The decade was the early 1980s. I was in my early 40s. I had gone to the Planning Commission, prepared a plan for self-reliance in foodgrains which succeeded, and was later recommended by Jeffrey Sachs for Sahel, but I insisted on going back to my research nest, resisting the ladoos as my friend Arjun Sengupta described them, and came back to my research job in Ahmedabad. My younger colleague Rohit Desai was working on diamond polishers of Surat and I, for fun and learning, would go to the field with him.
We discovered that diamond polishers in cottages were using the latest technology, since miniaturisation had begun and computer-fitted polishing machines where reaching cottages. Diamond polishers would buy ‘passas’, as the diamond roughs were called locally, from Antwerp, give them to the artisan, and get it back polished in a day.

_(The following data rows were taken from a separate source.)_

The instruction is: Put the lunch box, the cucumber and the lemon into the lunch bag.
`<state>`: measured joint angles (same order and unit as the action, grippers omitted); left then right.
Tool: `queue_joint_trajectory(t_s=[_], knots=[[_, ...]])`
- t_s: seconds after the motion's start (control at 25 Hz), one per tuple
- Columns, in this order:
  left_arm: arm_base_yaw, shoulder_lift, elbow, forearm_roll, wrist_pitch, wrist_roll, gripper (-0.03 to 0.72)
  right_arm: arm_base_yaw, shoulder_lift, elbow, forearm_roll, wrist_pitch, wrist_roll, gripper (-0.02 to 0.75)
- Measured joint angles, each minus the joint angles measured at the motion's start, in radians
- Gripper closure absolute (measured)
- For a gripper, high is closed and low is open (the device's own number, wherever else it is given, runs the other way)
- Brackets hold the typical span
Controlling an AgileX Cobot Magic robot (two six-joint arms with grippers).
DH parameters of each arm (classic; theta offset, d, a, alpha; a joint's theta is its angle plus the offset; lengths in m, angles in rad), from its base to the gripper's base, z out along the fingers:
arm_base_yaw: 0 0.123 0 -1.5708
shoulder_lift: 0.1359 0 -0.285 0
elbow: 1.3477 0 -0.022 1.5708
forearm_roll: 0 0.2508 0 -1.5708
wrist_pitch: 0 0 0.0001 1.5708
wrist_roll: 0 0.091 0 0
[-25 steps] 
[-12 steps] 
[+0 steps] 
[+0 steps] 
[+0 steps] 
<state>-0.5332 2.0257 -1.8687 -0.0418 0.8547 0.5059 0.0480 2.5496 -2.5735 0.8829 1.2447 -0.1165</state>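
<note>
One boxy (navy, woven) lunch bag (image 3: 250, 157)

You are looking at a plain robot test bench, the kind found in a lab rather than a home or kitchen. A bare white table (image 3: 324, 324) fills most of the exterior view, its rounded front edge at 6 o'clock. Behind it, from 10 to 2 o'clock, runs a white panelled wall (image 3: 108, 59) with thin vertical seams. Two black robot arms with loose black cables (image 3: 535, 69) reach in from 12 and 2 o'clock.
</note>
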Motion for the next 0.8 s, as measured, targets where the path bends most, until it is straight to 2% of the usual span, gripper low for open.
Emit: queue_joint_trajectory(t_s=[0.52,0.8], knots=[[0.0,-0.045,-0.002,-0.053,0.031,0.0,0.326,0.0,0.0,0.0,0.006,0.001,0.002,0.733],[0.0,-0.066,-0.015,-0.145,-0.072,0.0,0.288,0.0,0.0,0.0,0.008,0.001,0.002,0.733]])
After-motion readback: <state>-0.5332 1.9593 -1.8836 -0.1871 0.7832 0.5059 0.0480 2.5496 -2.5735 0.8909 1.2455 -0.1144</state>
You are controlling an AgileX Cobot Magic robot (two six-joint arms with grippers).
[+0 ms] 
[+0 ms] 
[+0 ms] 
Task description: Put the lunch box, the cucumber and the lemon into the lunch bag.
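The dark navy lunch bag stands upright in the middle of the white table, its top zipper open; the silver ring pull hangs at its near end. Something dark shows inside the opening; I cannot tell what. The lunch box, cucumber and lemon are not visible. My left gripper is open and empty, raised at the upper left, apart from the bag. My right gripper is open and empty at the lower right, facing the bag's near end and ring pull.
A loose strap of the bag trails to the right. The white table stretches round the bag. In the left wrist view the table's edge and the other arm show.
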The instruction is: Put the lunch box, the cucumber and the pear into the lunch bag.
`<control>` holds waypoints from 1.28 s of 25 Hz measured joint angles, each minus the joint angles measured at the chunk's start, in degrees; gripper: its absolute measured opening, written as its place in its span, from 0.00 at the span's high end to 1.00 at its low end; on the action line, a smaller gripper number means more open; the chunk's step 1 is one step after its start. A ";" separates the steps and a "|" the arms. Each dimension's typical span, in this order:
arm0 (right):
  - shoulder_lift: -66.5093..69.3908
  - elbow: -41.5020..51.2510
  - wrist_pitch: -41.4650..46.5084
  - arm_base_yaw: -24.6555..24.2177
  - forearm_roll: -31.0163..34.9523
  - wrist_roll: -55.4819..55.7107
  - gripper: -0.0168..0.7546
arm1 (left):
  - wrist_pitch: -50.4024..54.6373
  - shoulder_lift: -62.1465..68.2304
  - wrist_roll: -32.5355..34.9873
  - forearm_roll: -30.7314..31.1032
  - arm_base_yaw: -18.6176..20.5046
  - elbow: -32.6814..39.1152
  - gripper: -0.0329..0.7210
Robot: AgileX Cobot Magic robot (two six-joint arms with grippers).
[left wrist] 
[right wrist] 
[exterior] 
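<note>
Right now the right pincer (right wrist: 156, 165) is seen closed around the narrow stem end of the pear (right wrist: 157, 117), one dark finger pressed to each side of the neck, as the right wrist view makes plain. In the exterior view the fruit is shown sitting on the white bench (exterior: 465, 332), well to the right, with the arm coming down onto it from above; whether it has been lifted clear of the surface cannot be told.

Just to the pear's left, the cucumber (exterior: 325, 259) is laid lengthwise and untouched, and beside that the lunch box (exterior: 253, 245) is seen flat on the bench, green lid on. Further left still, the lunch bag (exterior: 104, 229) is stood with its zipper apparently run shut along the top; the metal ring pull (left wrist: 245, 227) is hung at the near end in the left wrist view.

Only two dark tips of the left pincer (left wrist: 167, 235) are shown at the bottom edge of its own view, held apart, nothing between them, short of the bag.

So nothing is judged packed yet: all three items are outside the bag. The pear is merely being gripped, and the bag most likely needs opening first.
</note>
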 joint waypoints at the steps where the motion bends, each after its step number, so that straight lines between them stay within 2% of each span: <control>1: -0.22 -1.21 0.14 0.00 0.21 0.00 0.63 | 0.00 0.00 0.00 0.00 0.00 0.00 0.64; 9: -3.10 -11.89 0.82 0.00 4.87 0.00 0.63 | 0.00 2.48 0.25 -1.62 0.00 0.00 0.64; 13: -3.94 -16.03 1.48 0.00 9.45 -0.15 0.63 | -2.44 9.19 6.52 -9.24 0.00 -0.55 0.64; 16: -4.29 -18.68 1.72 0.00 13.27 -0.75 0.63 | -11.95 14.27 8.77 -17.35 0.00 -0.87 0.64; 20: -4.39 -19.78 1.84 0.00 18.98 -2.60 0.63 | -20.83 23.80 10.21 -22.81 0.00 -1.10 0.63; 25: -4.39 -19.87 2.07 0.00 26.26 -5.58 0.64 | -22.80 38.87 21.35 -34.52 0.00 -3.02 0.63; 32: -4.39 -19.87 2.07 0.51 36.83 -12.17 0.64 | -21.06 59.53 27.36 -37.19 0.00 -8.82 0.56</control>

The system worked on trust. The Dutch didn’t have that social capital and lost out initially in the polishing finishing game. Later, diamond polishers bought them out and the factories shifted from Holland to Surat in Gujarat.
I was invited to the ILO to evaluate World Employment Programme and met Gerry Rodgers who was leading a team integrating population and employment in my first love, national econometric models. Around the same time MIT’s Michael Piore had written a classic on the changes taking place in industrial structures. This was the origin of the literature on Neo-Fordist revolution and lean production in Italy and Japan. The original book was his Second Industrial Divide. Modern communication, computerisation and new materials were reviving cottage production in Emilia-Romagna in north Italy in fashion garments, and the French were losing out to the Italians who were to become household fashion names. Piore served with me on the Board of a think tank in the ILO, and I insisted this revolution was happening in India and art silk fabrics, zari and diamond polishers in Surat, all of whom studied at Ahmedabad Mother Institute, were counter-factuals. Piore, Rodgers and others fell for the argument after their colleagues checked in to Surat.
The Gitanjali Group progressed, bought out diamentaries in Antwerp and went backwards to acquire retail trade in Europe and America. They integrated backwards into the market.
The NITI Aayog’s Vision Document for 2020 expressed the fear that China would take over diamond exports which would equal in the net software exports if not exceed them. I said we don’t need to worry, during my valedictory address to the centennial conference of the Indian Economic Association. NITI Aayog’s Vent for Surplus, as I called it, or a yen for large size was fine, but don’t tamper with the facts. Diamonds, gems and jewellery is our niche and the Chinese failed for decades because they don’t have social enterprise organisations. So the NITI Aayog’s fear of the small size of Indian firms, which they wanted to change by increasing their capital size, was unfounded in this case, although as an economist I agreed with the Vent for Surplus models that Arvind Panagariya and Rajiv Kumar were advocating. I was not too happy at their exclusive advocacy of large firms and did not agree on the so-called Chinese threat in gems and jewellery. In fact, a few years earlier, I had been critical of large corporates in jewellery.
Now, Mehul Chokshi and Gitanjali have changed the world in one stroke and we will have to start all over again. First is the study of systems as to how a few can completely hoodwink all the checks and balances. Second, what is the required mix for the future? The NITI Aayog’s next Vision Document will have to contain its reappraised policy stance on gems and jewellery as compared to what it wrote in its Vision document approved by the government and circulated in the country. All of us have to help the NITI Aayog in this difficult task. Economic policy, textbooks, politics, Surat, Gujarat and India—buy your new bifocals and get going. First digest, then understand and finally prescribe. We can’t let down the next generation while Chokshis and others get their just deserts. Satyamev Jayate.